D #31 : Edito

Le naufrage de l’URSS a emporté avec lui l’ensemble des valeurs et des cadres d’analyse hérités du marxisme-léninisme. La nouvelle Russie, engagée dans le mouvement de la mondialisation, s’est lancée dans une recherche effrénée de nouveaux repères. Elle doit axer sa politique autour de nouvelles problématiques, liées au capitalisme et à la démocratie. Dans un bref laps de temps, il lui faut instaurer à la fois une économie de marché et un Etat de droit.

L’efficacité des réformes nécessite un renouvellement des outils d’analyse et des cadres conceptuels. Comblant le vide idéologique laissé par la disparition du communisme, l’importation massive et brutale de théories économiques et philosophiques libérales, au début des années 90, n’a pas suffi à donner une meilleure lecture de la situation du pays. Pour mieux comprendre leur société, les Russes doivent désormais adapter et s’approprier ces nouvelles grilles d’analyse. L’enseignement et l’éducation, outils indispensables à la diffusion d’un savoir renouvelé, d’une culture partagée, sont au coeur de ces enjeux. Ce n’est qu’en observant où et comment sont formées les prochaines générations d’ingénieurs, de cadres, de professeurs, de journalistes, ainsi qu’en s’intéressant à leurs attentes et projets, que nous pourrons mieux appréhender l’aboutissement des transformations actuelles.

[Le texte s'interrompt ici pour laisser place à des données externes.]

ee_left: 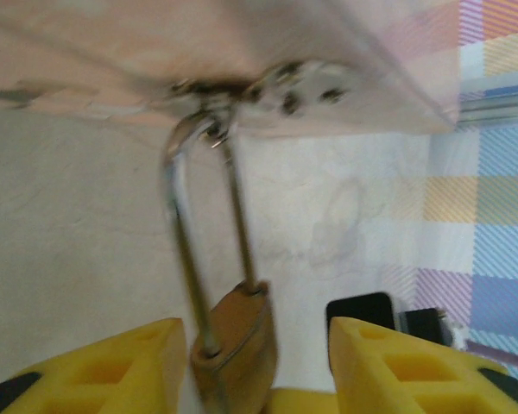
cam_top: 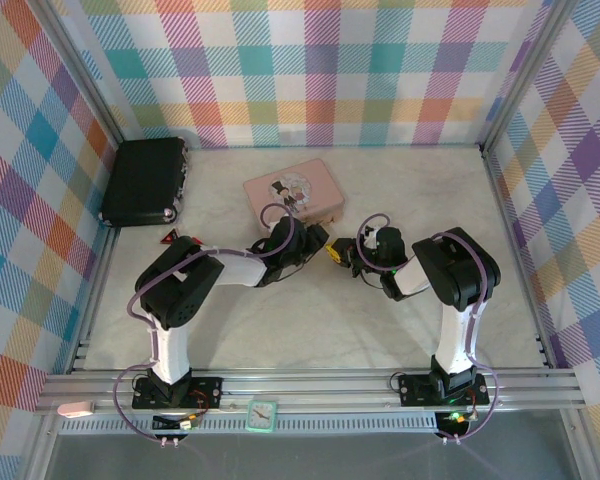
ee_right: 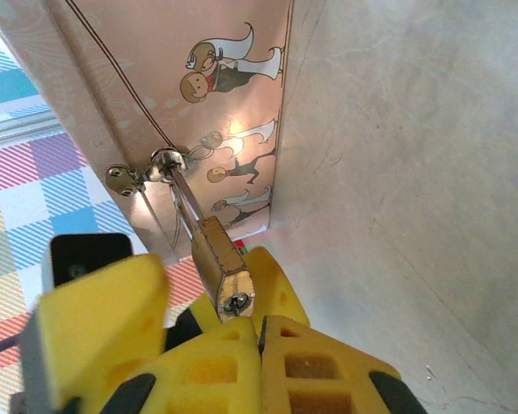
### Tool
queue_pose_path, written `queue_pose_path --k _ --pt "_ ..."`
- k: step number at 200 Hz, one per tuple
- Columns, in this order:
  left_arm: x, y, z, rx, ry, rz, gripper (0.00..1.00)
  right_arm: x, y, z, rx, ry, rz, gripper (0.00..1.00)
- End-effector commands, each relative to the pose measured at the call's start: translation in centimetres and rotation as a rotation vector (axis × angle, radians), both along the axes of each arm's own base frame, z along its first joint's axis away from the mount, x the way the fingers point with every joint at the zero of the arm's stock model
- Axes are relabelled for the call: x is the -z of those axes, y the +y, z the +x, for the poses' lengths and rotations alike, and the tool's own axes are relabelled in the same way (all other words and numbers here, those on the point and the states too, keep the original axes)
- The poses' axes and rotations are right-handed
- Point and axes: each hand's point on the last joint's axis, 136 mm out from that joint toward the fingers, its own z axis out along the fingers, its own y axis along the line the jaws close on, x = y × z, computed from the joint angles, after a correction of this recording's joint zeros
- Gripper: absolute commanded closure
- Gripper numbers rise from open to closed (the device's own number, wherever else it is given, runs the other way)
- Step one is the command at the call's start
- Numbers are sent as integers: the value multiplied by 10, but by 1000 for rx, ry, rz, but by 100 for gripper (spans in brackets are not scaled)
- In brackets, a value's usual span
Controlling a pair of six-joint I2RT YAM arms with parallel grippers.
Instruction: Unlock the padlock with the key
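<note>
Hanging by its shackle (ee_left: 180,224) from the hasp (ee_right: 160,168) of the shut pink tin (ee_right: 155,86), the padlock (ee_right: 217,259) sits between the spread fingers (ee_left: 388,362) of the left end effector (ee_left: 252,345). The right end effector (ee_right: 259,349) is clenched just under the keyhole (ee_right: 236,302), over the counter (ee_right: 414,172).

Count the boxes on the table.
2. The black case lies at the far left against the wall; the pink tin lies near the middle, toward the back. Anything smaller could be hidden.

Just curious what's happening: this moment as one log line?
left gripper open astride padlock | padlock hooked to pink tin | right gripper near keyhole
</note>
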Motion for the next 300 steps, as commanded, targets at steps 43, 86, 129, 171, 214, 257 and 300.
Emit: queue_pose_path --k 43,86,129,171,214,257,300 --pt "4 -3 7 -14 -3 34 66 -15 8 -5 -40 -35 11 100" --pt "4 -4 16 -36 -18 35 71 -18 10 -5 -54 -36 14 100" --pt "1 -4 15 -35 -27 14 100 -16 12 -1 -70 -60 0 100" --pt "-15 -5 8 -14 -36 -32 100 -15 14 7 -166 -170 -41 100" --pt "-41 -7 2 4 -57 -99 100 -15 10 11 -227 -254 -132 100" --pt "-58 -6 -1 5 -70 -146 100 -11 -2 17 -200 -250 -160 100" --pt "-63 -8 0 -1 -87 -175 100 -3 -3 20 -149 -162 -93 100"
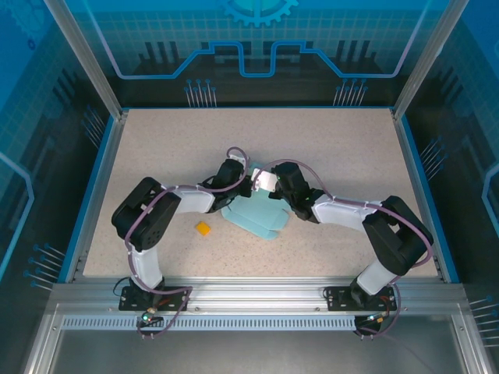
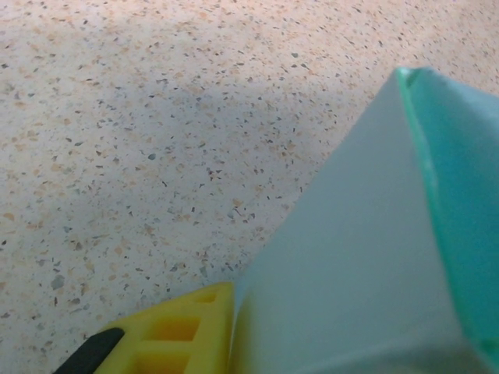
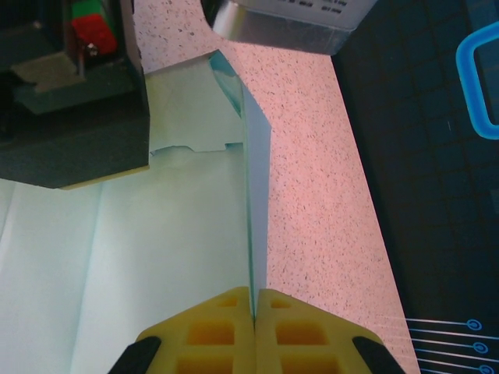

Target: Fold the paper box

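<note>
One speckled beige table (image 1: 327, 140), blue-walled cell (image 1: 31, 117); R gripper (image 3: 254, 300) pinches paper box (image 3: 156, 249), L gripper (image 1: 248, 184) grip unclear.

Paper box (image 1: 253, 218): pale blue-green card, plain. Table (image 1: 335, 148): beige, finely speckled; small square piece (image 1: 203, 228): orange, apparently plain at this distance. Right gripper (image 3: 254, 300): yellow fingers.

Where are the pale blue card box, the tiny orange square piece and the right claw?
Pale light-blue card paper box (image 1: 253, 218): top view, its flat panel.
Tiny orange square piece (image 1: 203, 228): top view, its centre.
Right claw (image 3: 254, 298): right wrist view, between yellow fingertips pinching the card edge.
</note>
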Tool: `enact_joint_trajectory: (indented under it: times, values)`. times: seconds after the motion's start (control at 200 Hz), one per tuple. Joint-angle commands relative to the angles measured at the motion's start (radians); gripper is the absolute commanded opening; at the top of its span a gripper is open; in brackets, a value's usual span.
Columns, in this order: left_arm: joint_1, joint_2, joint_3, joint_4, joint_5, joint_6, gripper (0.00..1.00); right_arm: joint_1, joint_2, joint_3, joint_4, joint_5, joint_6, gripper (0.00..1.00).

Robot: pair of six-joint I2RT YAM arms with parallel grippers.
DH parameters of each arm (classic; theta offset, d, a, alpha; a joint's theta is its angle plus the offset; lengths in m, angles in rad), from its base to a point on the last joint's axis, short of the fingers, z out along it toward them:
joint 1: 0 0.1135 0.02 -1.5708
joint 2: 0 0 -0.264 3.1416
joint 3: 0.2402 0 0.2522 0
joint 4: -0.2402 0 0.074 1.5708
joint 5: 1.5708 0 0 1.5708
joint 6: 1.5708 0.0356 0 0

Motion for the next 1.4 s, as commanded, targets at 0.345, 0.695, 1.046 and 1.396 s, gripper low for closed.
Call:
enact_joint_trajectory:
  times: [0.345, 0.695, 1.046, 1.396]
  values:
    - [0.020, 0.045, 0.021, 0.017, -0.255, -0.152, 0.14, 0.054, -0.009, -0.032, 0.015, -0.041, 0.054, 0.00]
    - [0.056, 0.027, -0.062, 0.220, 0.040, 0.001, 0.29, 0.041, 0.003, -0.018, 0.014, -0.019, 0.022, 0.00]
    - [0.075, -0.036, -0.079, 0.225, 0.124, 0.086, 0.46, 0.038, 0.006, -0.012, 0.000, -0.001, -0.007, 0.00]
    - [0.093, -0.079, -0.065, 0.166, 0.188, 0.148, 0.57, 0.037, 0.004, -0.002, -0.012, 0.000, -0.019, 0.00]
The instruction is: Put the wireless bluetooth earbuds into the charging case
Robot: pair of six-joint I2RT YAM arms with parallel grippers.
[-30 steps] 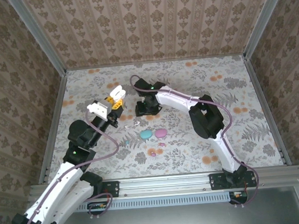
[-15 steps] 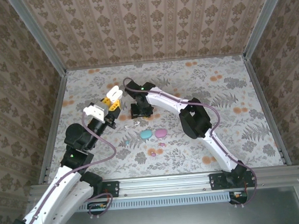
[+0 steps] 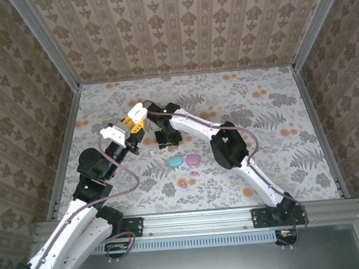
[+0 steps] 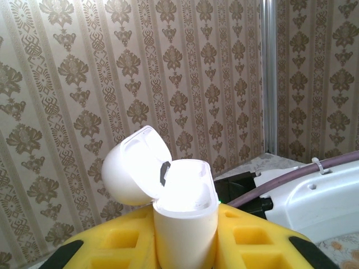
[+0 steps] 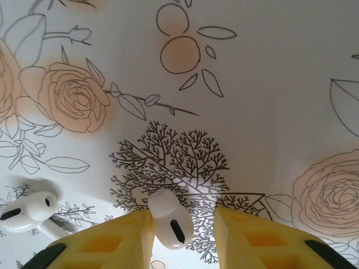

Ce dossier sur l’université russe vise avant tout à faire découvrir un univers clos où fermentent et se diffusent les idées de demain, un univers jusqu’à présent laissé à l’écart des réformes et des privatisations mais qui a radicalement changé. Il était malheureusement impossible de traiter ce sujet de façon exhaustive. Aussi avons-nous mis l’accent sur les sciences humaines, où transparaissent des phénomènes propres à l’ensemble de l’université russe. Ce dossier se propose également d’aborder sous un angle singulier, peu médiatisé, la question des politiques publiques en Russie.

Le Kremlin mène-t-il une réflexion réelle sur le secteur public ou ne procède-t-il qu’à des aménagements de façade? Comment Vladimir Poutine, qui lancera certainement la réforme tant attendue des examens à l’université, jonglera-t-il entre sa volonté affichée de rétablir une centralisation administrative et l’autogestion de facto des établissements d’enseignement supérieur? Si la Russie n’a pas réformé son système universitaire reposant sur l’égalité des chances et l’enseignement gratuit, très populaires à l’époque soviétique, de nombreux cursus devenus payants sont désormais inaccessibles aux simples citoyens. La Russie a fait le choix passif d’un système à l’américaine. Reviendra-t-elle sur cette orientation?